[EXERCISE]: Copy each line below that has "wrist".

[EXERCISE DATA]:
=== Section Start ===

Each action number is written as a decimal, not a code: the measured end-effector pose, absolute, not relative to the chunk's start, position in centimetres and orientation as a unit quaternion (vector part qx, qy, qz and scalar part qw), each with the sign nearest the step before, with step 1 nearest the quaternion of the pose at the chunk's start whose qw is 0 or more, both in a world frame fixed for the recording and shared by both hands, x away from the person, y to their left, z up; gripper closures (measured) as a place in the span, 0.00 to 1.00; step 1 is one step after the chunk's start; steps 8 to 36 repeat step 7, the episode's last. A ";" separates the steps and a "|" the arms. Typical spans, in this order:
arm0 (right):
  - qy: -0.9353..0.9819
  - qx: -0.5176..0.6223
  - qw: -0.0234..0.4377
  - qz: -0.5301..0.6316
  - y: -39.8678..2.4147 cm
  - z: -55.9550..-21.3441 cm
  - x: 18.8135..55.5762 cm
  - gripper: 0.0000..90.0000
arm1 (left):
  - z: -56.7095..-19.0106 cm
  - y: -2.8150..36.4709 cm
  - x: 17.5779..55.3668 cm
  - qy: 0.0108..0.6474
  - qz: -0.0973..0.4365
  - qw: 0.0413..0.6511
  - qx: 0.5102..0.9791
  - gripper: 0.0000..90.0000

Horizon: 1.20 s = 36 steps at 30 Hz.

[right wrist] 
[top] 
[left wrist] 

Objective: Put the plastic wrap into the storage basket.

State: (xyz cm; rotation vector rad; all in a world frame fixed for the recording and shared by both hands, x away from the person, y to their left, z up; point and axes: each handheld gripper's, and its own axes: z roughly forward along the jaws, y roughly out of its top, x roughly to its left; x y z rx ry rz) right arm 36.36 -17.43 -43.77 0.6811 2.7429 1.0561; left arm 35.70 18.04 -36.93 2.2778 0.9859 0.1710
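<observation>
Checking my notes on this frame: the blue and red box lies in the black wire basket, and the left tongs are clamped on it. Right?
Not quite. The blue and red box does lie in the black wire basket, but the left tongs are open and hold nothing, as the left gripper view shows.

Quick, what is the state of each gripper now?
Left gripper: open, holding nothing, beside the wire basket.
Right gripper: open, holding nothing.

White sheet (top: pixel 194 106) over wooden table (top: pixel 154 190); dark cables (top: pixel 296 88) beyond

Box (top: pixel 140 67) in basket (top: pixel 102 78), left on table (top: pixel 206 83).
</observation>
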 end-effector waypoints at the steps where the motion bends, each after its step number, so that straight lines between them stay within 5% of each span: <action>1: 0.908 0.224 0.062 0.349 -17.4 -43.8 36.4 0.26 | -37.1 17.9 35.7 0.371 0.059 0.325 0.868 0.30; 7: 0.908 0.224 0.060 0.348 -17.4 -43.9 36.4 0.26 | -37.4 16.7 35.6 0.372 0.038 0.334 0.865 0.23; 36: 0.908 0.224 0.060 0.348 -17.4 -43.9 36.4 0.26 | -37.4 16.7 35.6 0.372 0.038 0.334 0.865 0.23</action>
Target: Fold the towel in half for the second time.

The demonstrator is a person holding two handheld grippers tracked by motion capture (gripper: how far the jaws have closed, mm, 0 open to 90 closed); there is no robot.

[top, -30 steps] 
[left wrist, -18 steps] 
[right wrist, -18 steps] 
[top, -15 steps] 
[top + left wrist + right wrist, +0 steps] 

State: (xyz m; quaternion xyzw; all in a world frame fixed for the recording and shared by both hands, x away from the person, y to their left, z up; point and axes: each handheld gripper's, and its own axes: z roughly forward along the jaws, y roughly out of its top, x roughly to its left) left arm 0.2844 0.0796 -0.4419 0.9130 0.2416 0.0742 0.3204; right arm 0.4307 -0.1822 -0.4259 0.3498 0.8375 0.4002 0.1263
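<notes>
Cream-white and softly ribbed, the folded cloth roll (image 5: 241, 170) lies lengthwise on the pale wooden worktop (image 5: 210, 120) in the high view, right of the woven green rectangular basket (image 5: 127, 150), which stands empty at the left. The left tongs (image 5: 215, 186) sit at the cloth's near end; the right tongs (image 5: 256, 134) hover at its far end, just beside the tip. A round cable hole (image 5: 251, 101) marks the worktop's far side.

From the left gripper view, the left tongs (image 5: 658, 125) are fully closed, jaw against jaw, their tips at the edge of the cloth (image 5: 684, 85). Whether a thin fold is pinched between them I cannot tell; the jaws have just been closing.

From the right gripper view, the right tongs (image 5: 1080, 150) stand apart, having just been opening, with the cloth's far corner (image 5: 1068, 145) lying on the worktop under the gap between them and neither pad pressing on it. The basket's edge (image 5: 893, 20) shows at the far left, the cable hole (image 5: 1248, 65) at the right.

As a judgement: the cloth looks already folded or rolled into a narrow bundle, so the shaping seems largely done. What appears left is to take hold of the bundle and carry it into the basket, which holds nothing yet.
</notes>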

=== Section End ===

[OUTPUT OF THE EXERCISE]:
[right wrist] 
[left wrist] 
[left wrist, -18 steps] 
[right wrist, -18 steps] 
[top + left wrist + right wrist, +0 steps] 

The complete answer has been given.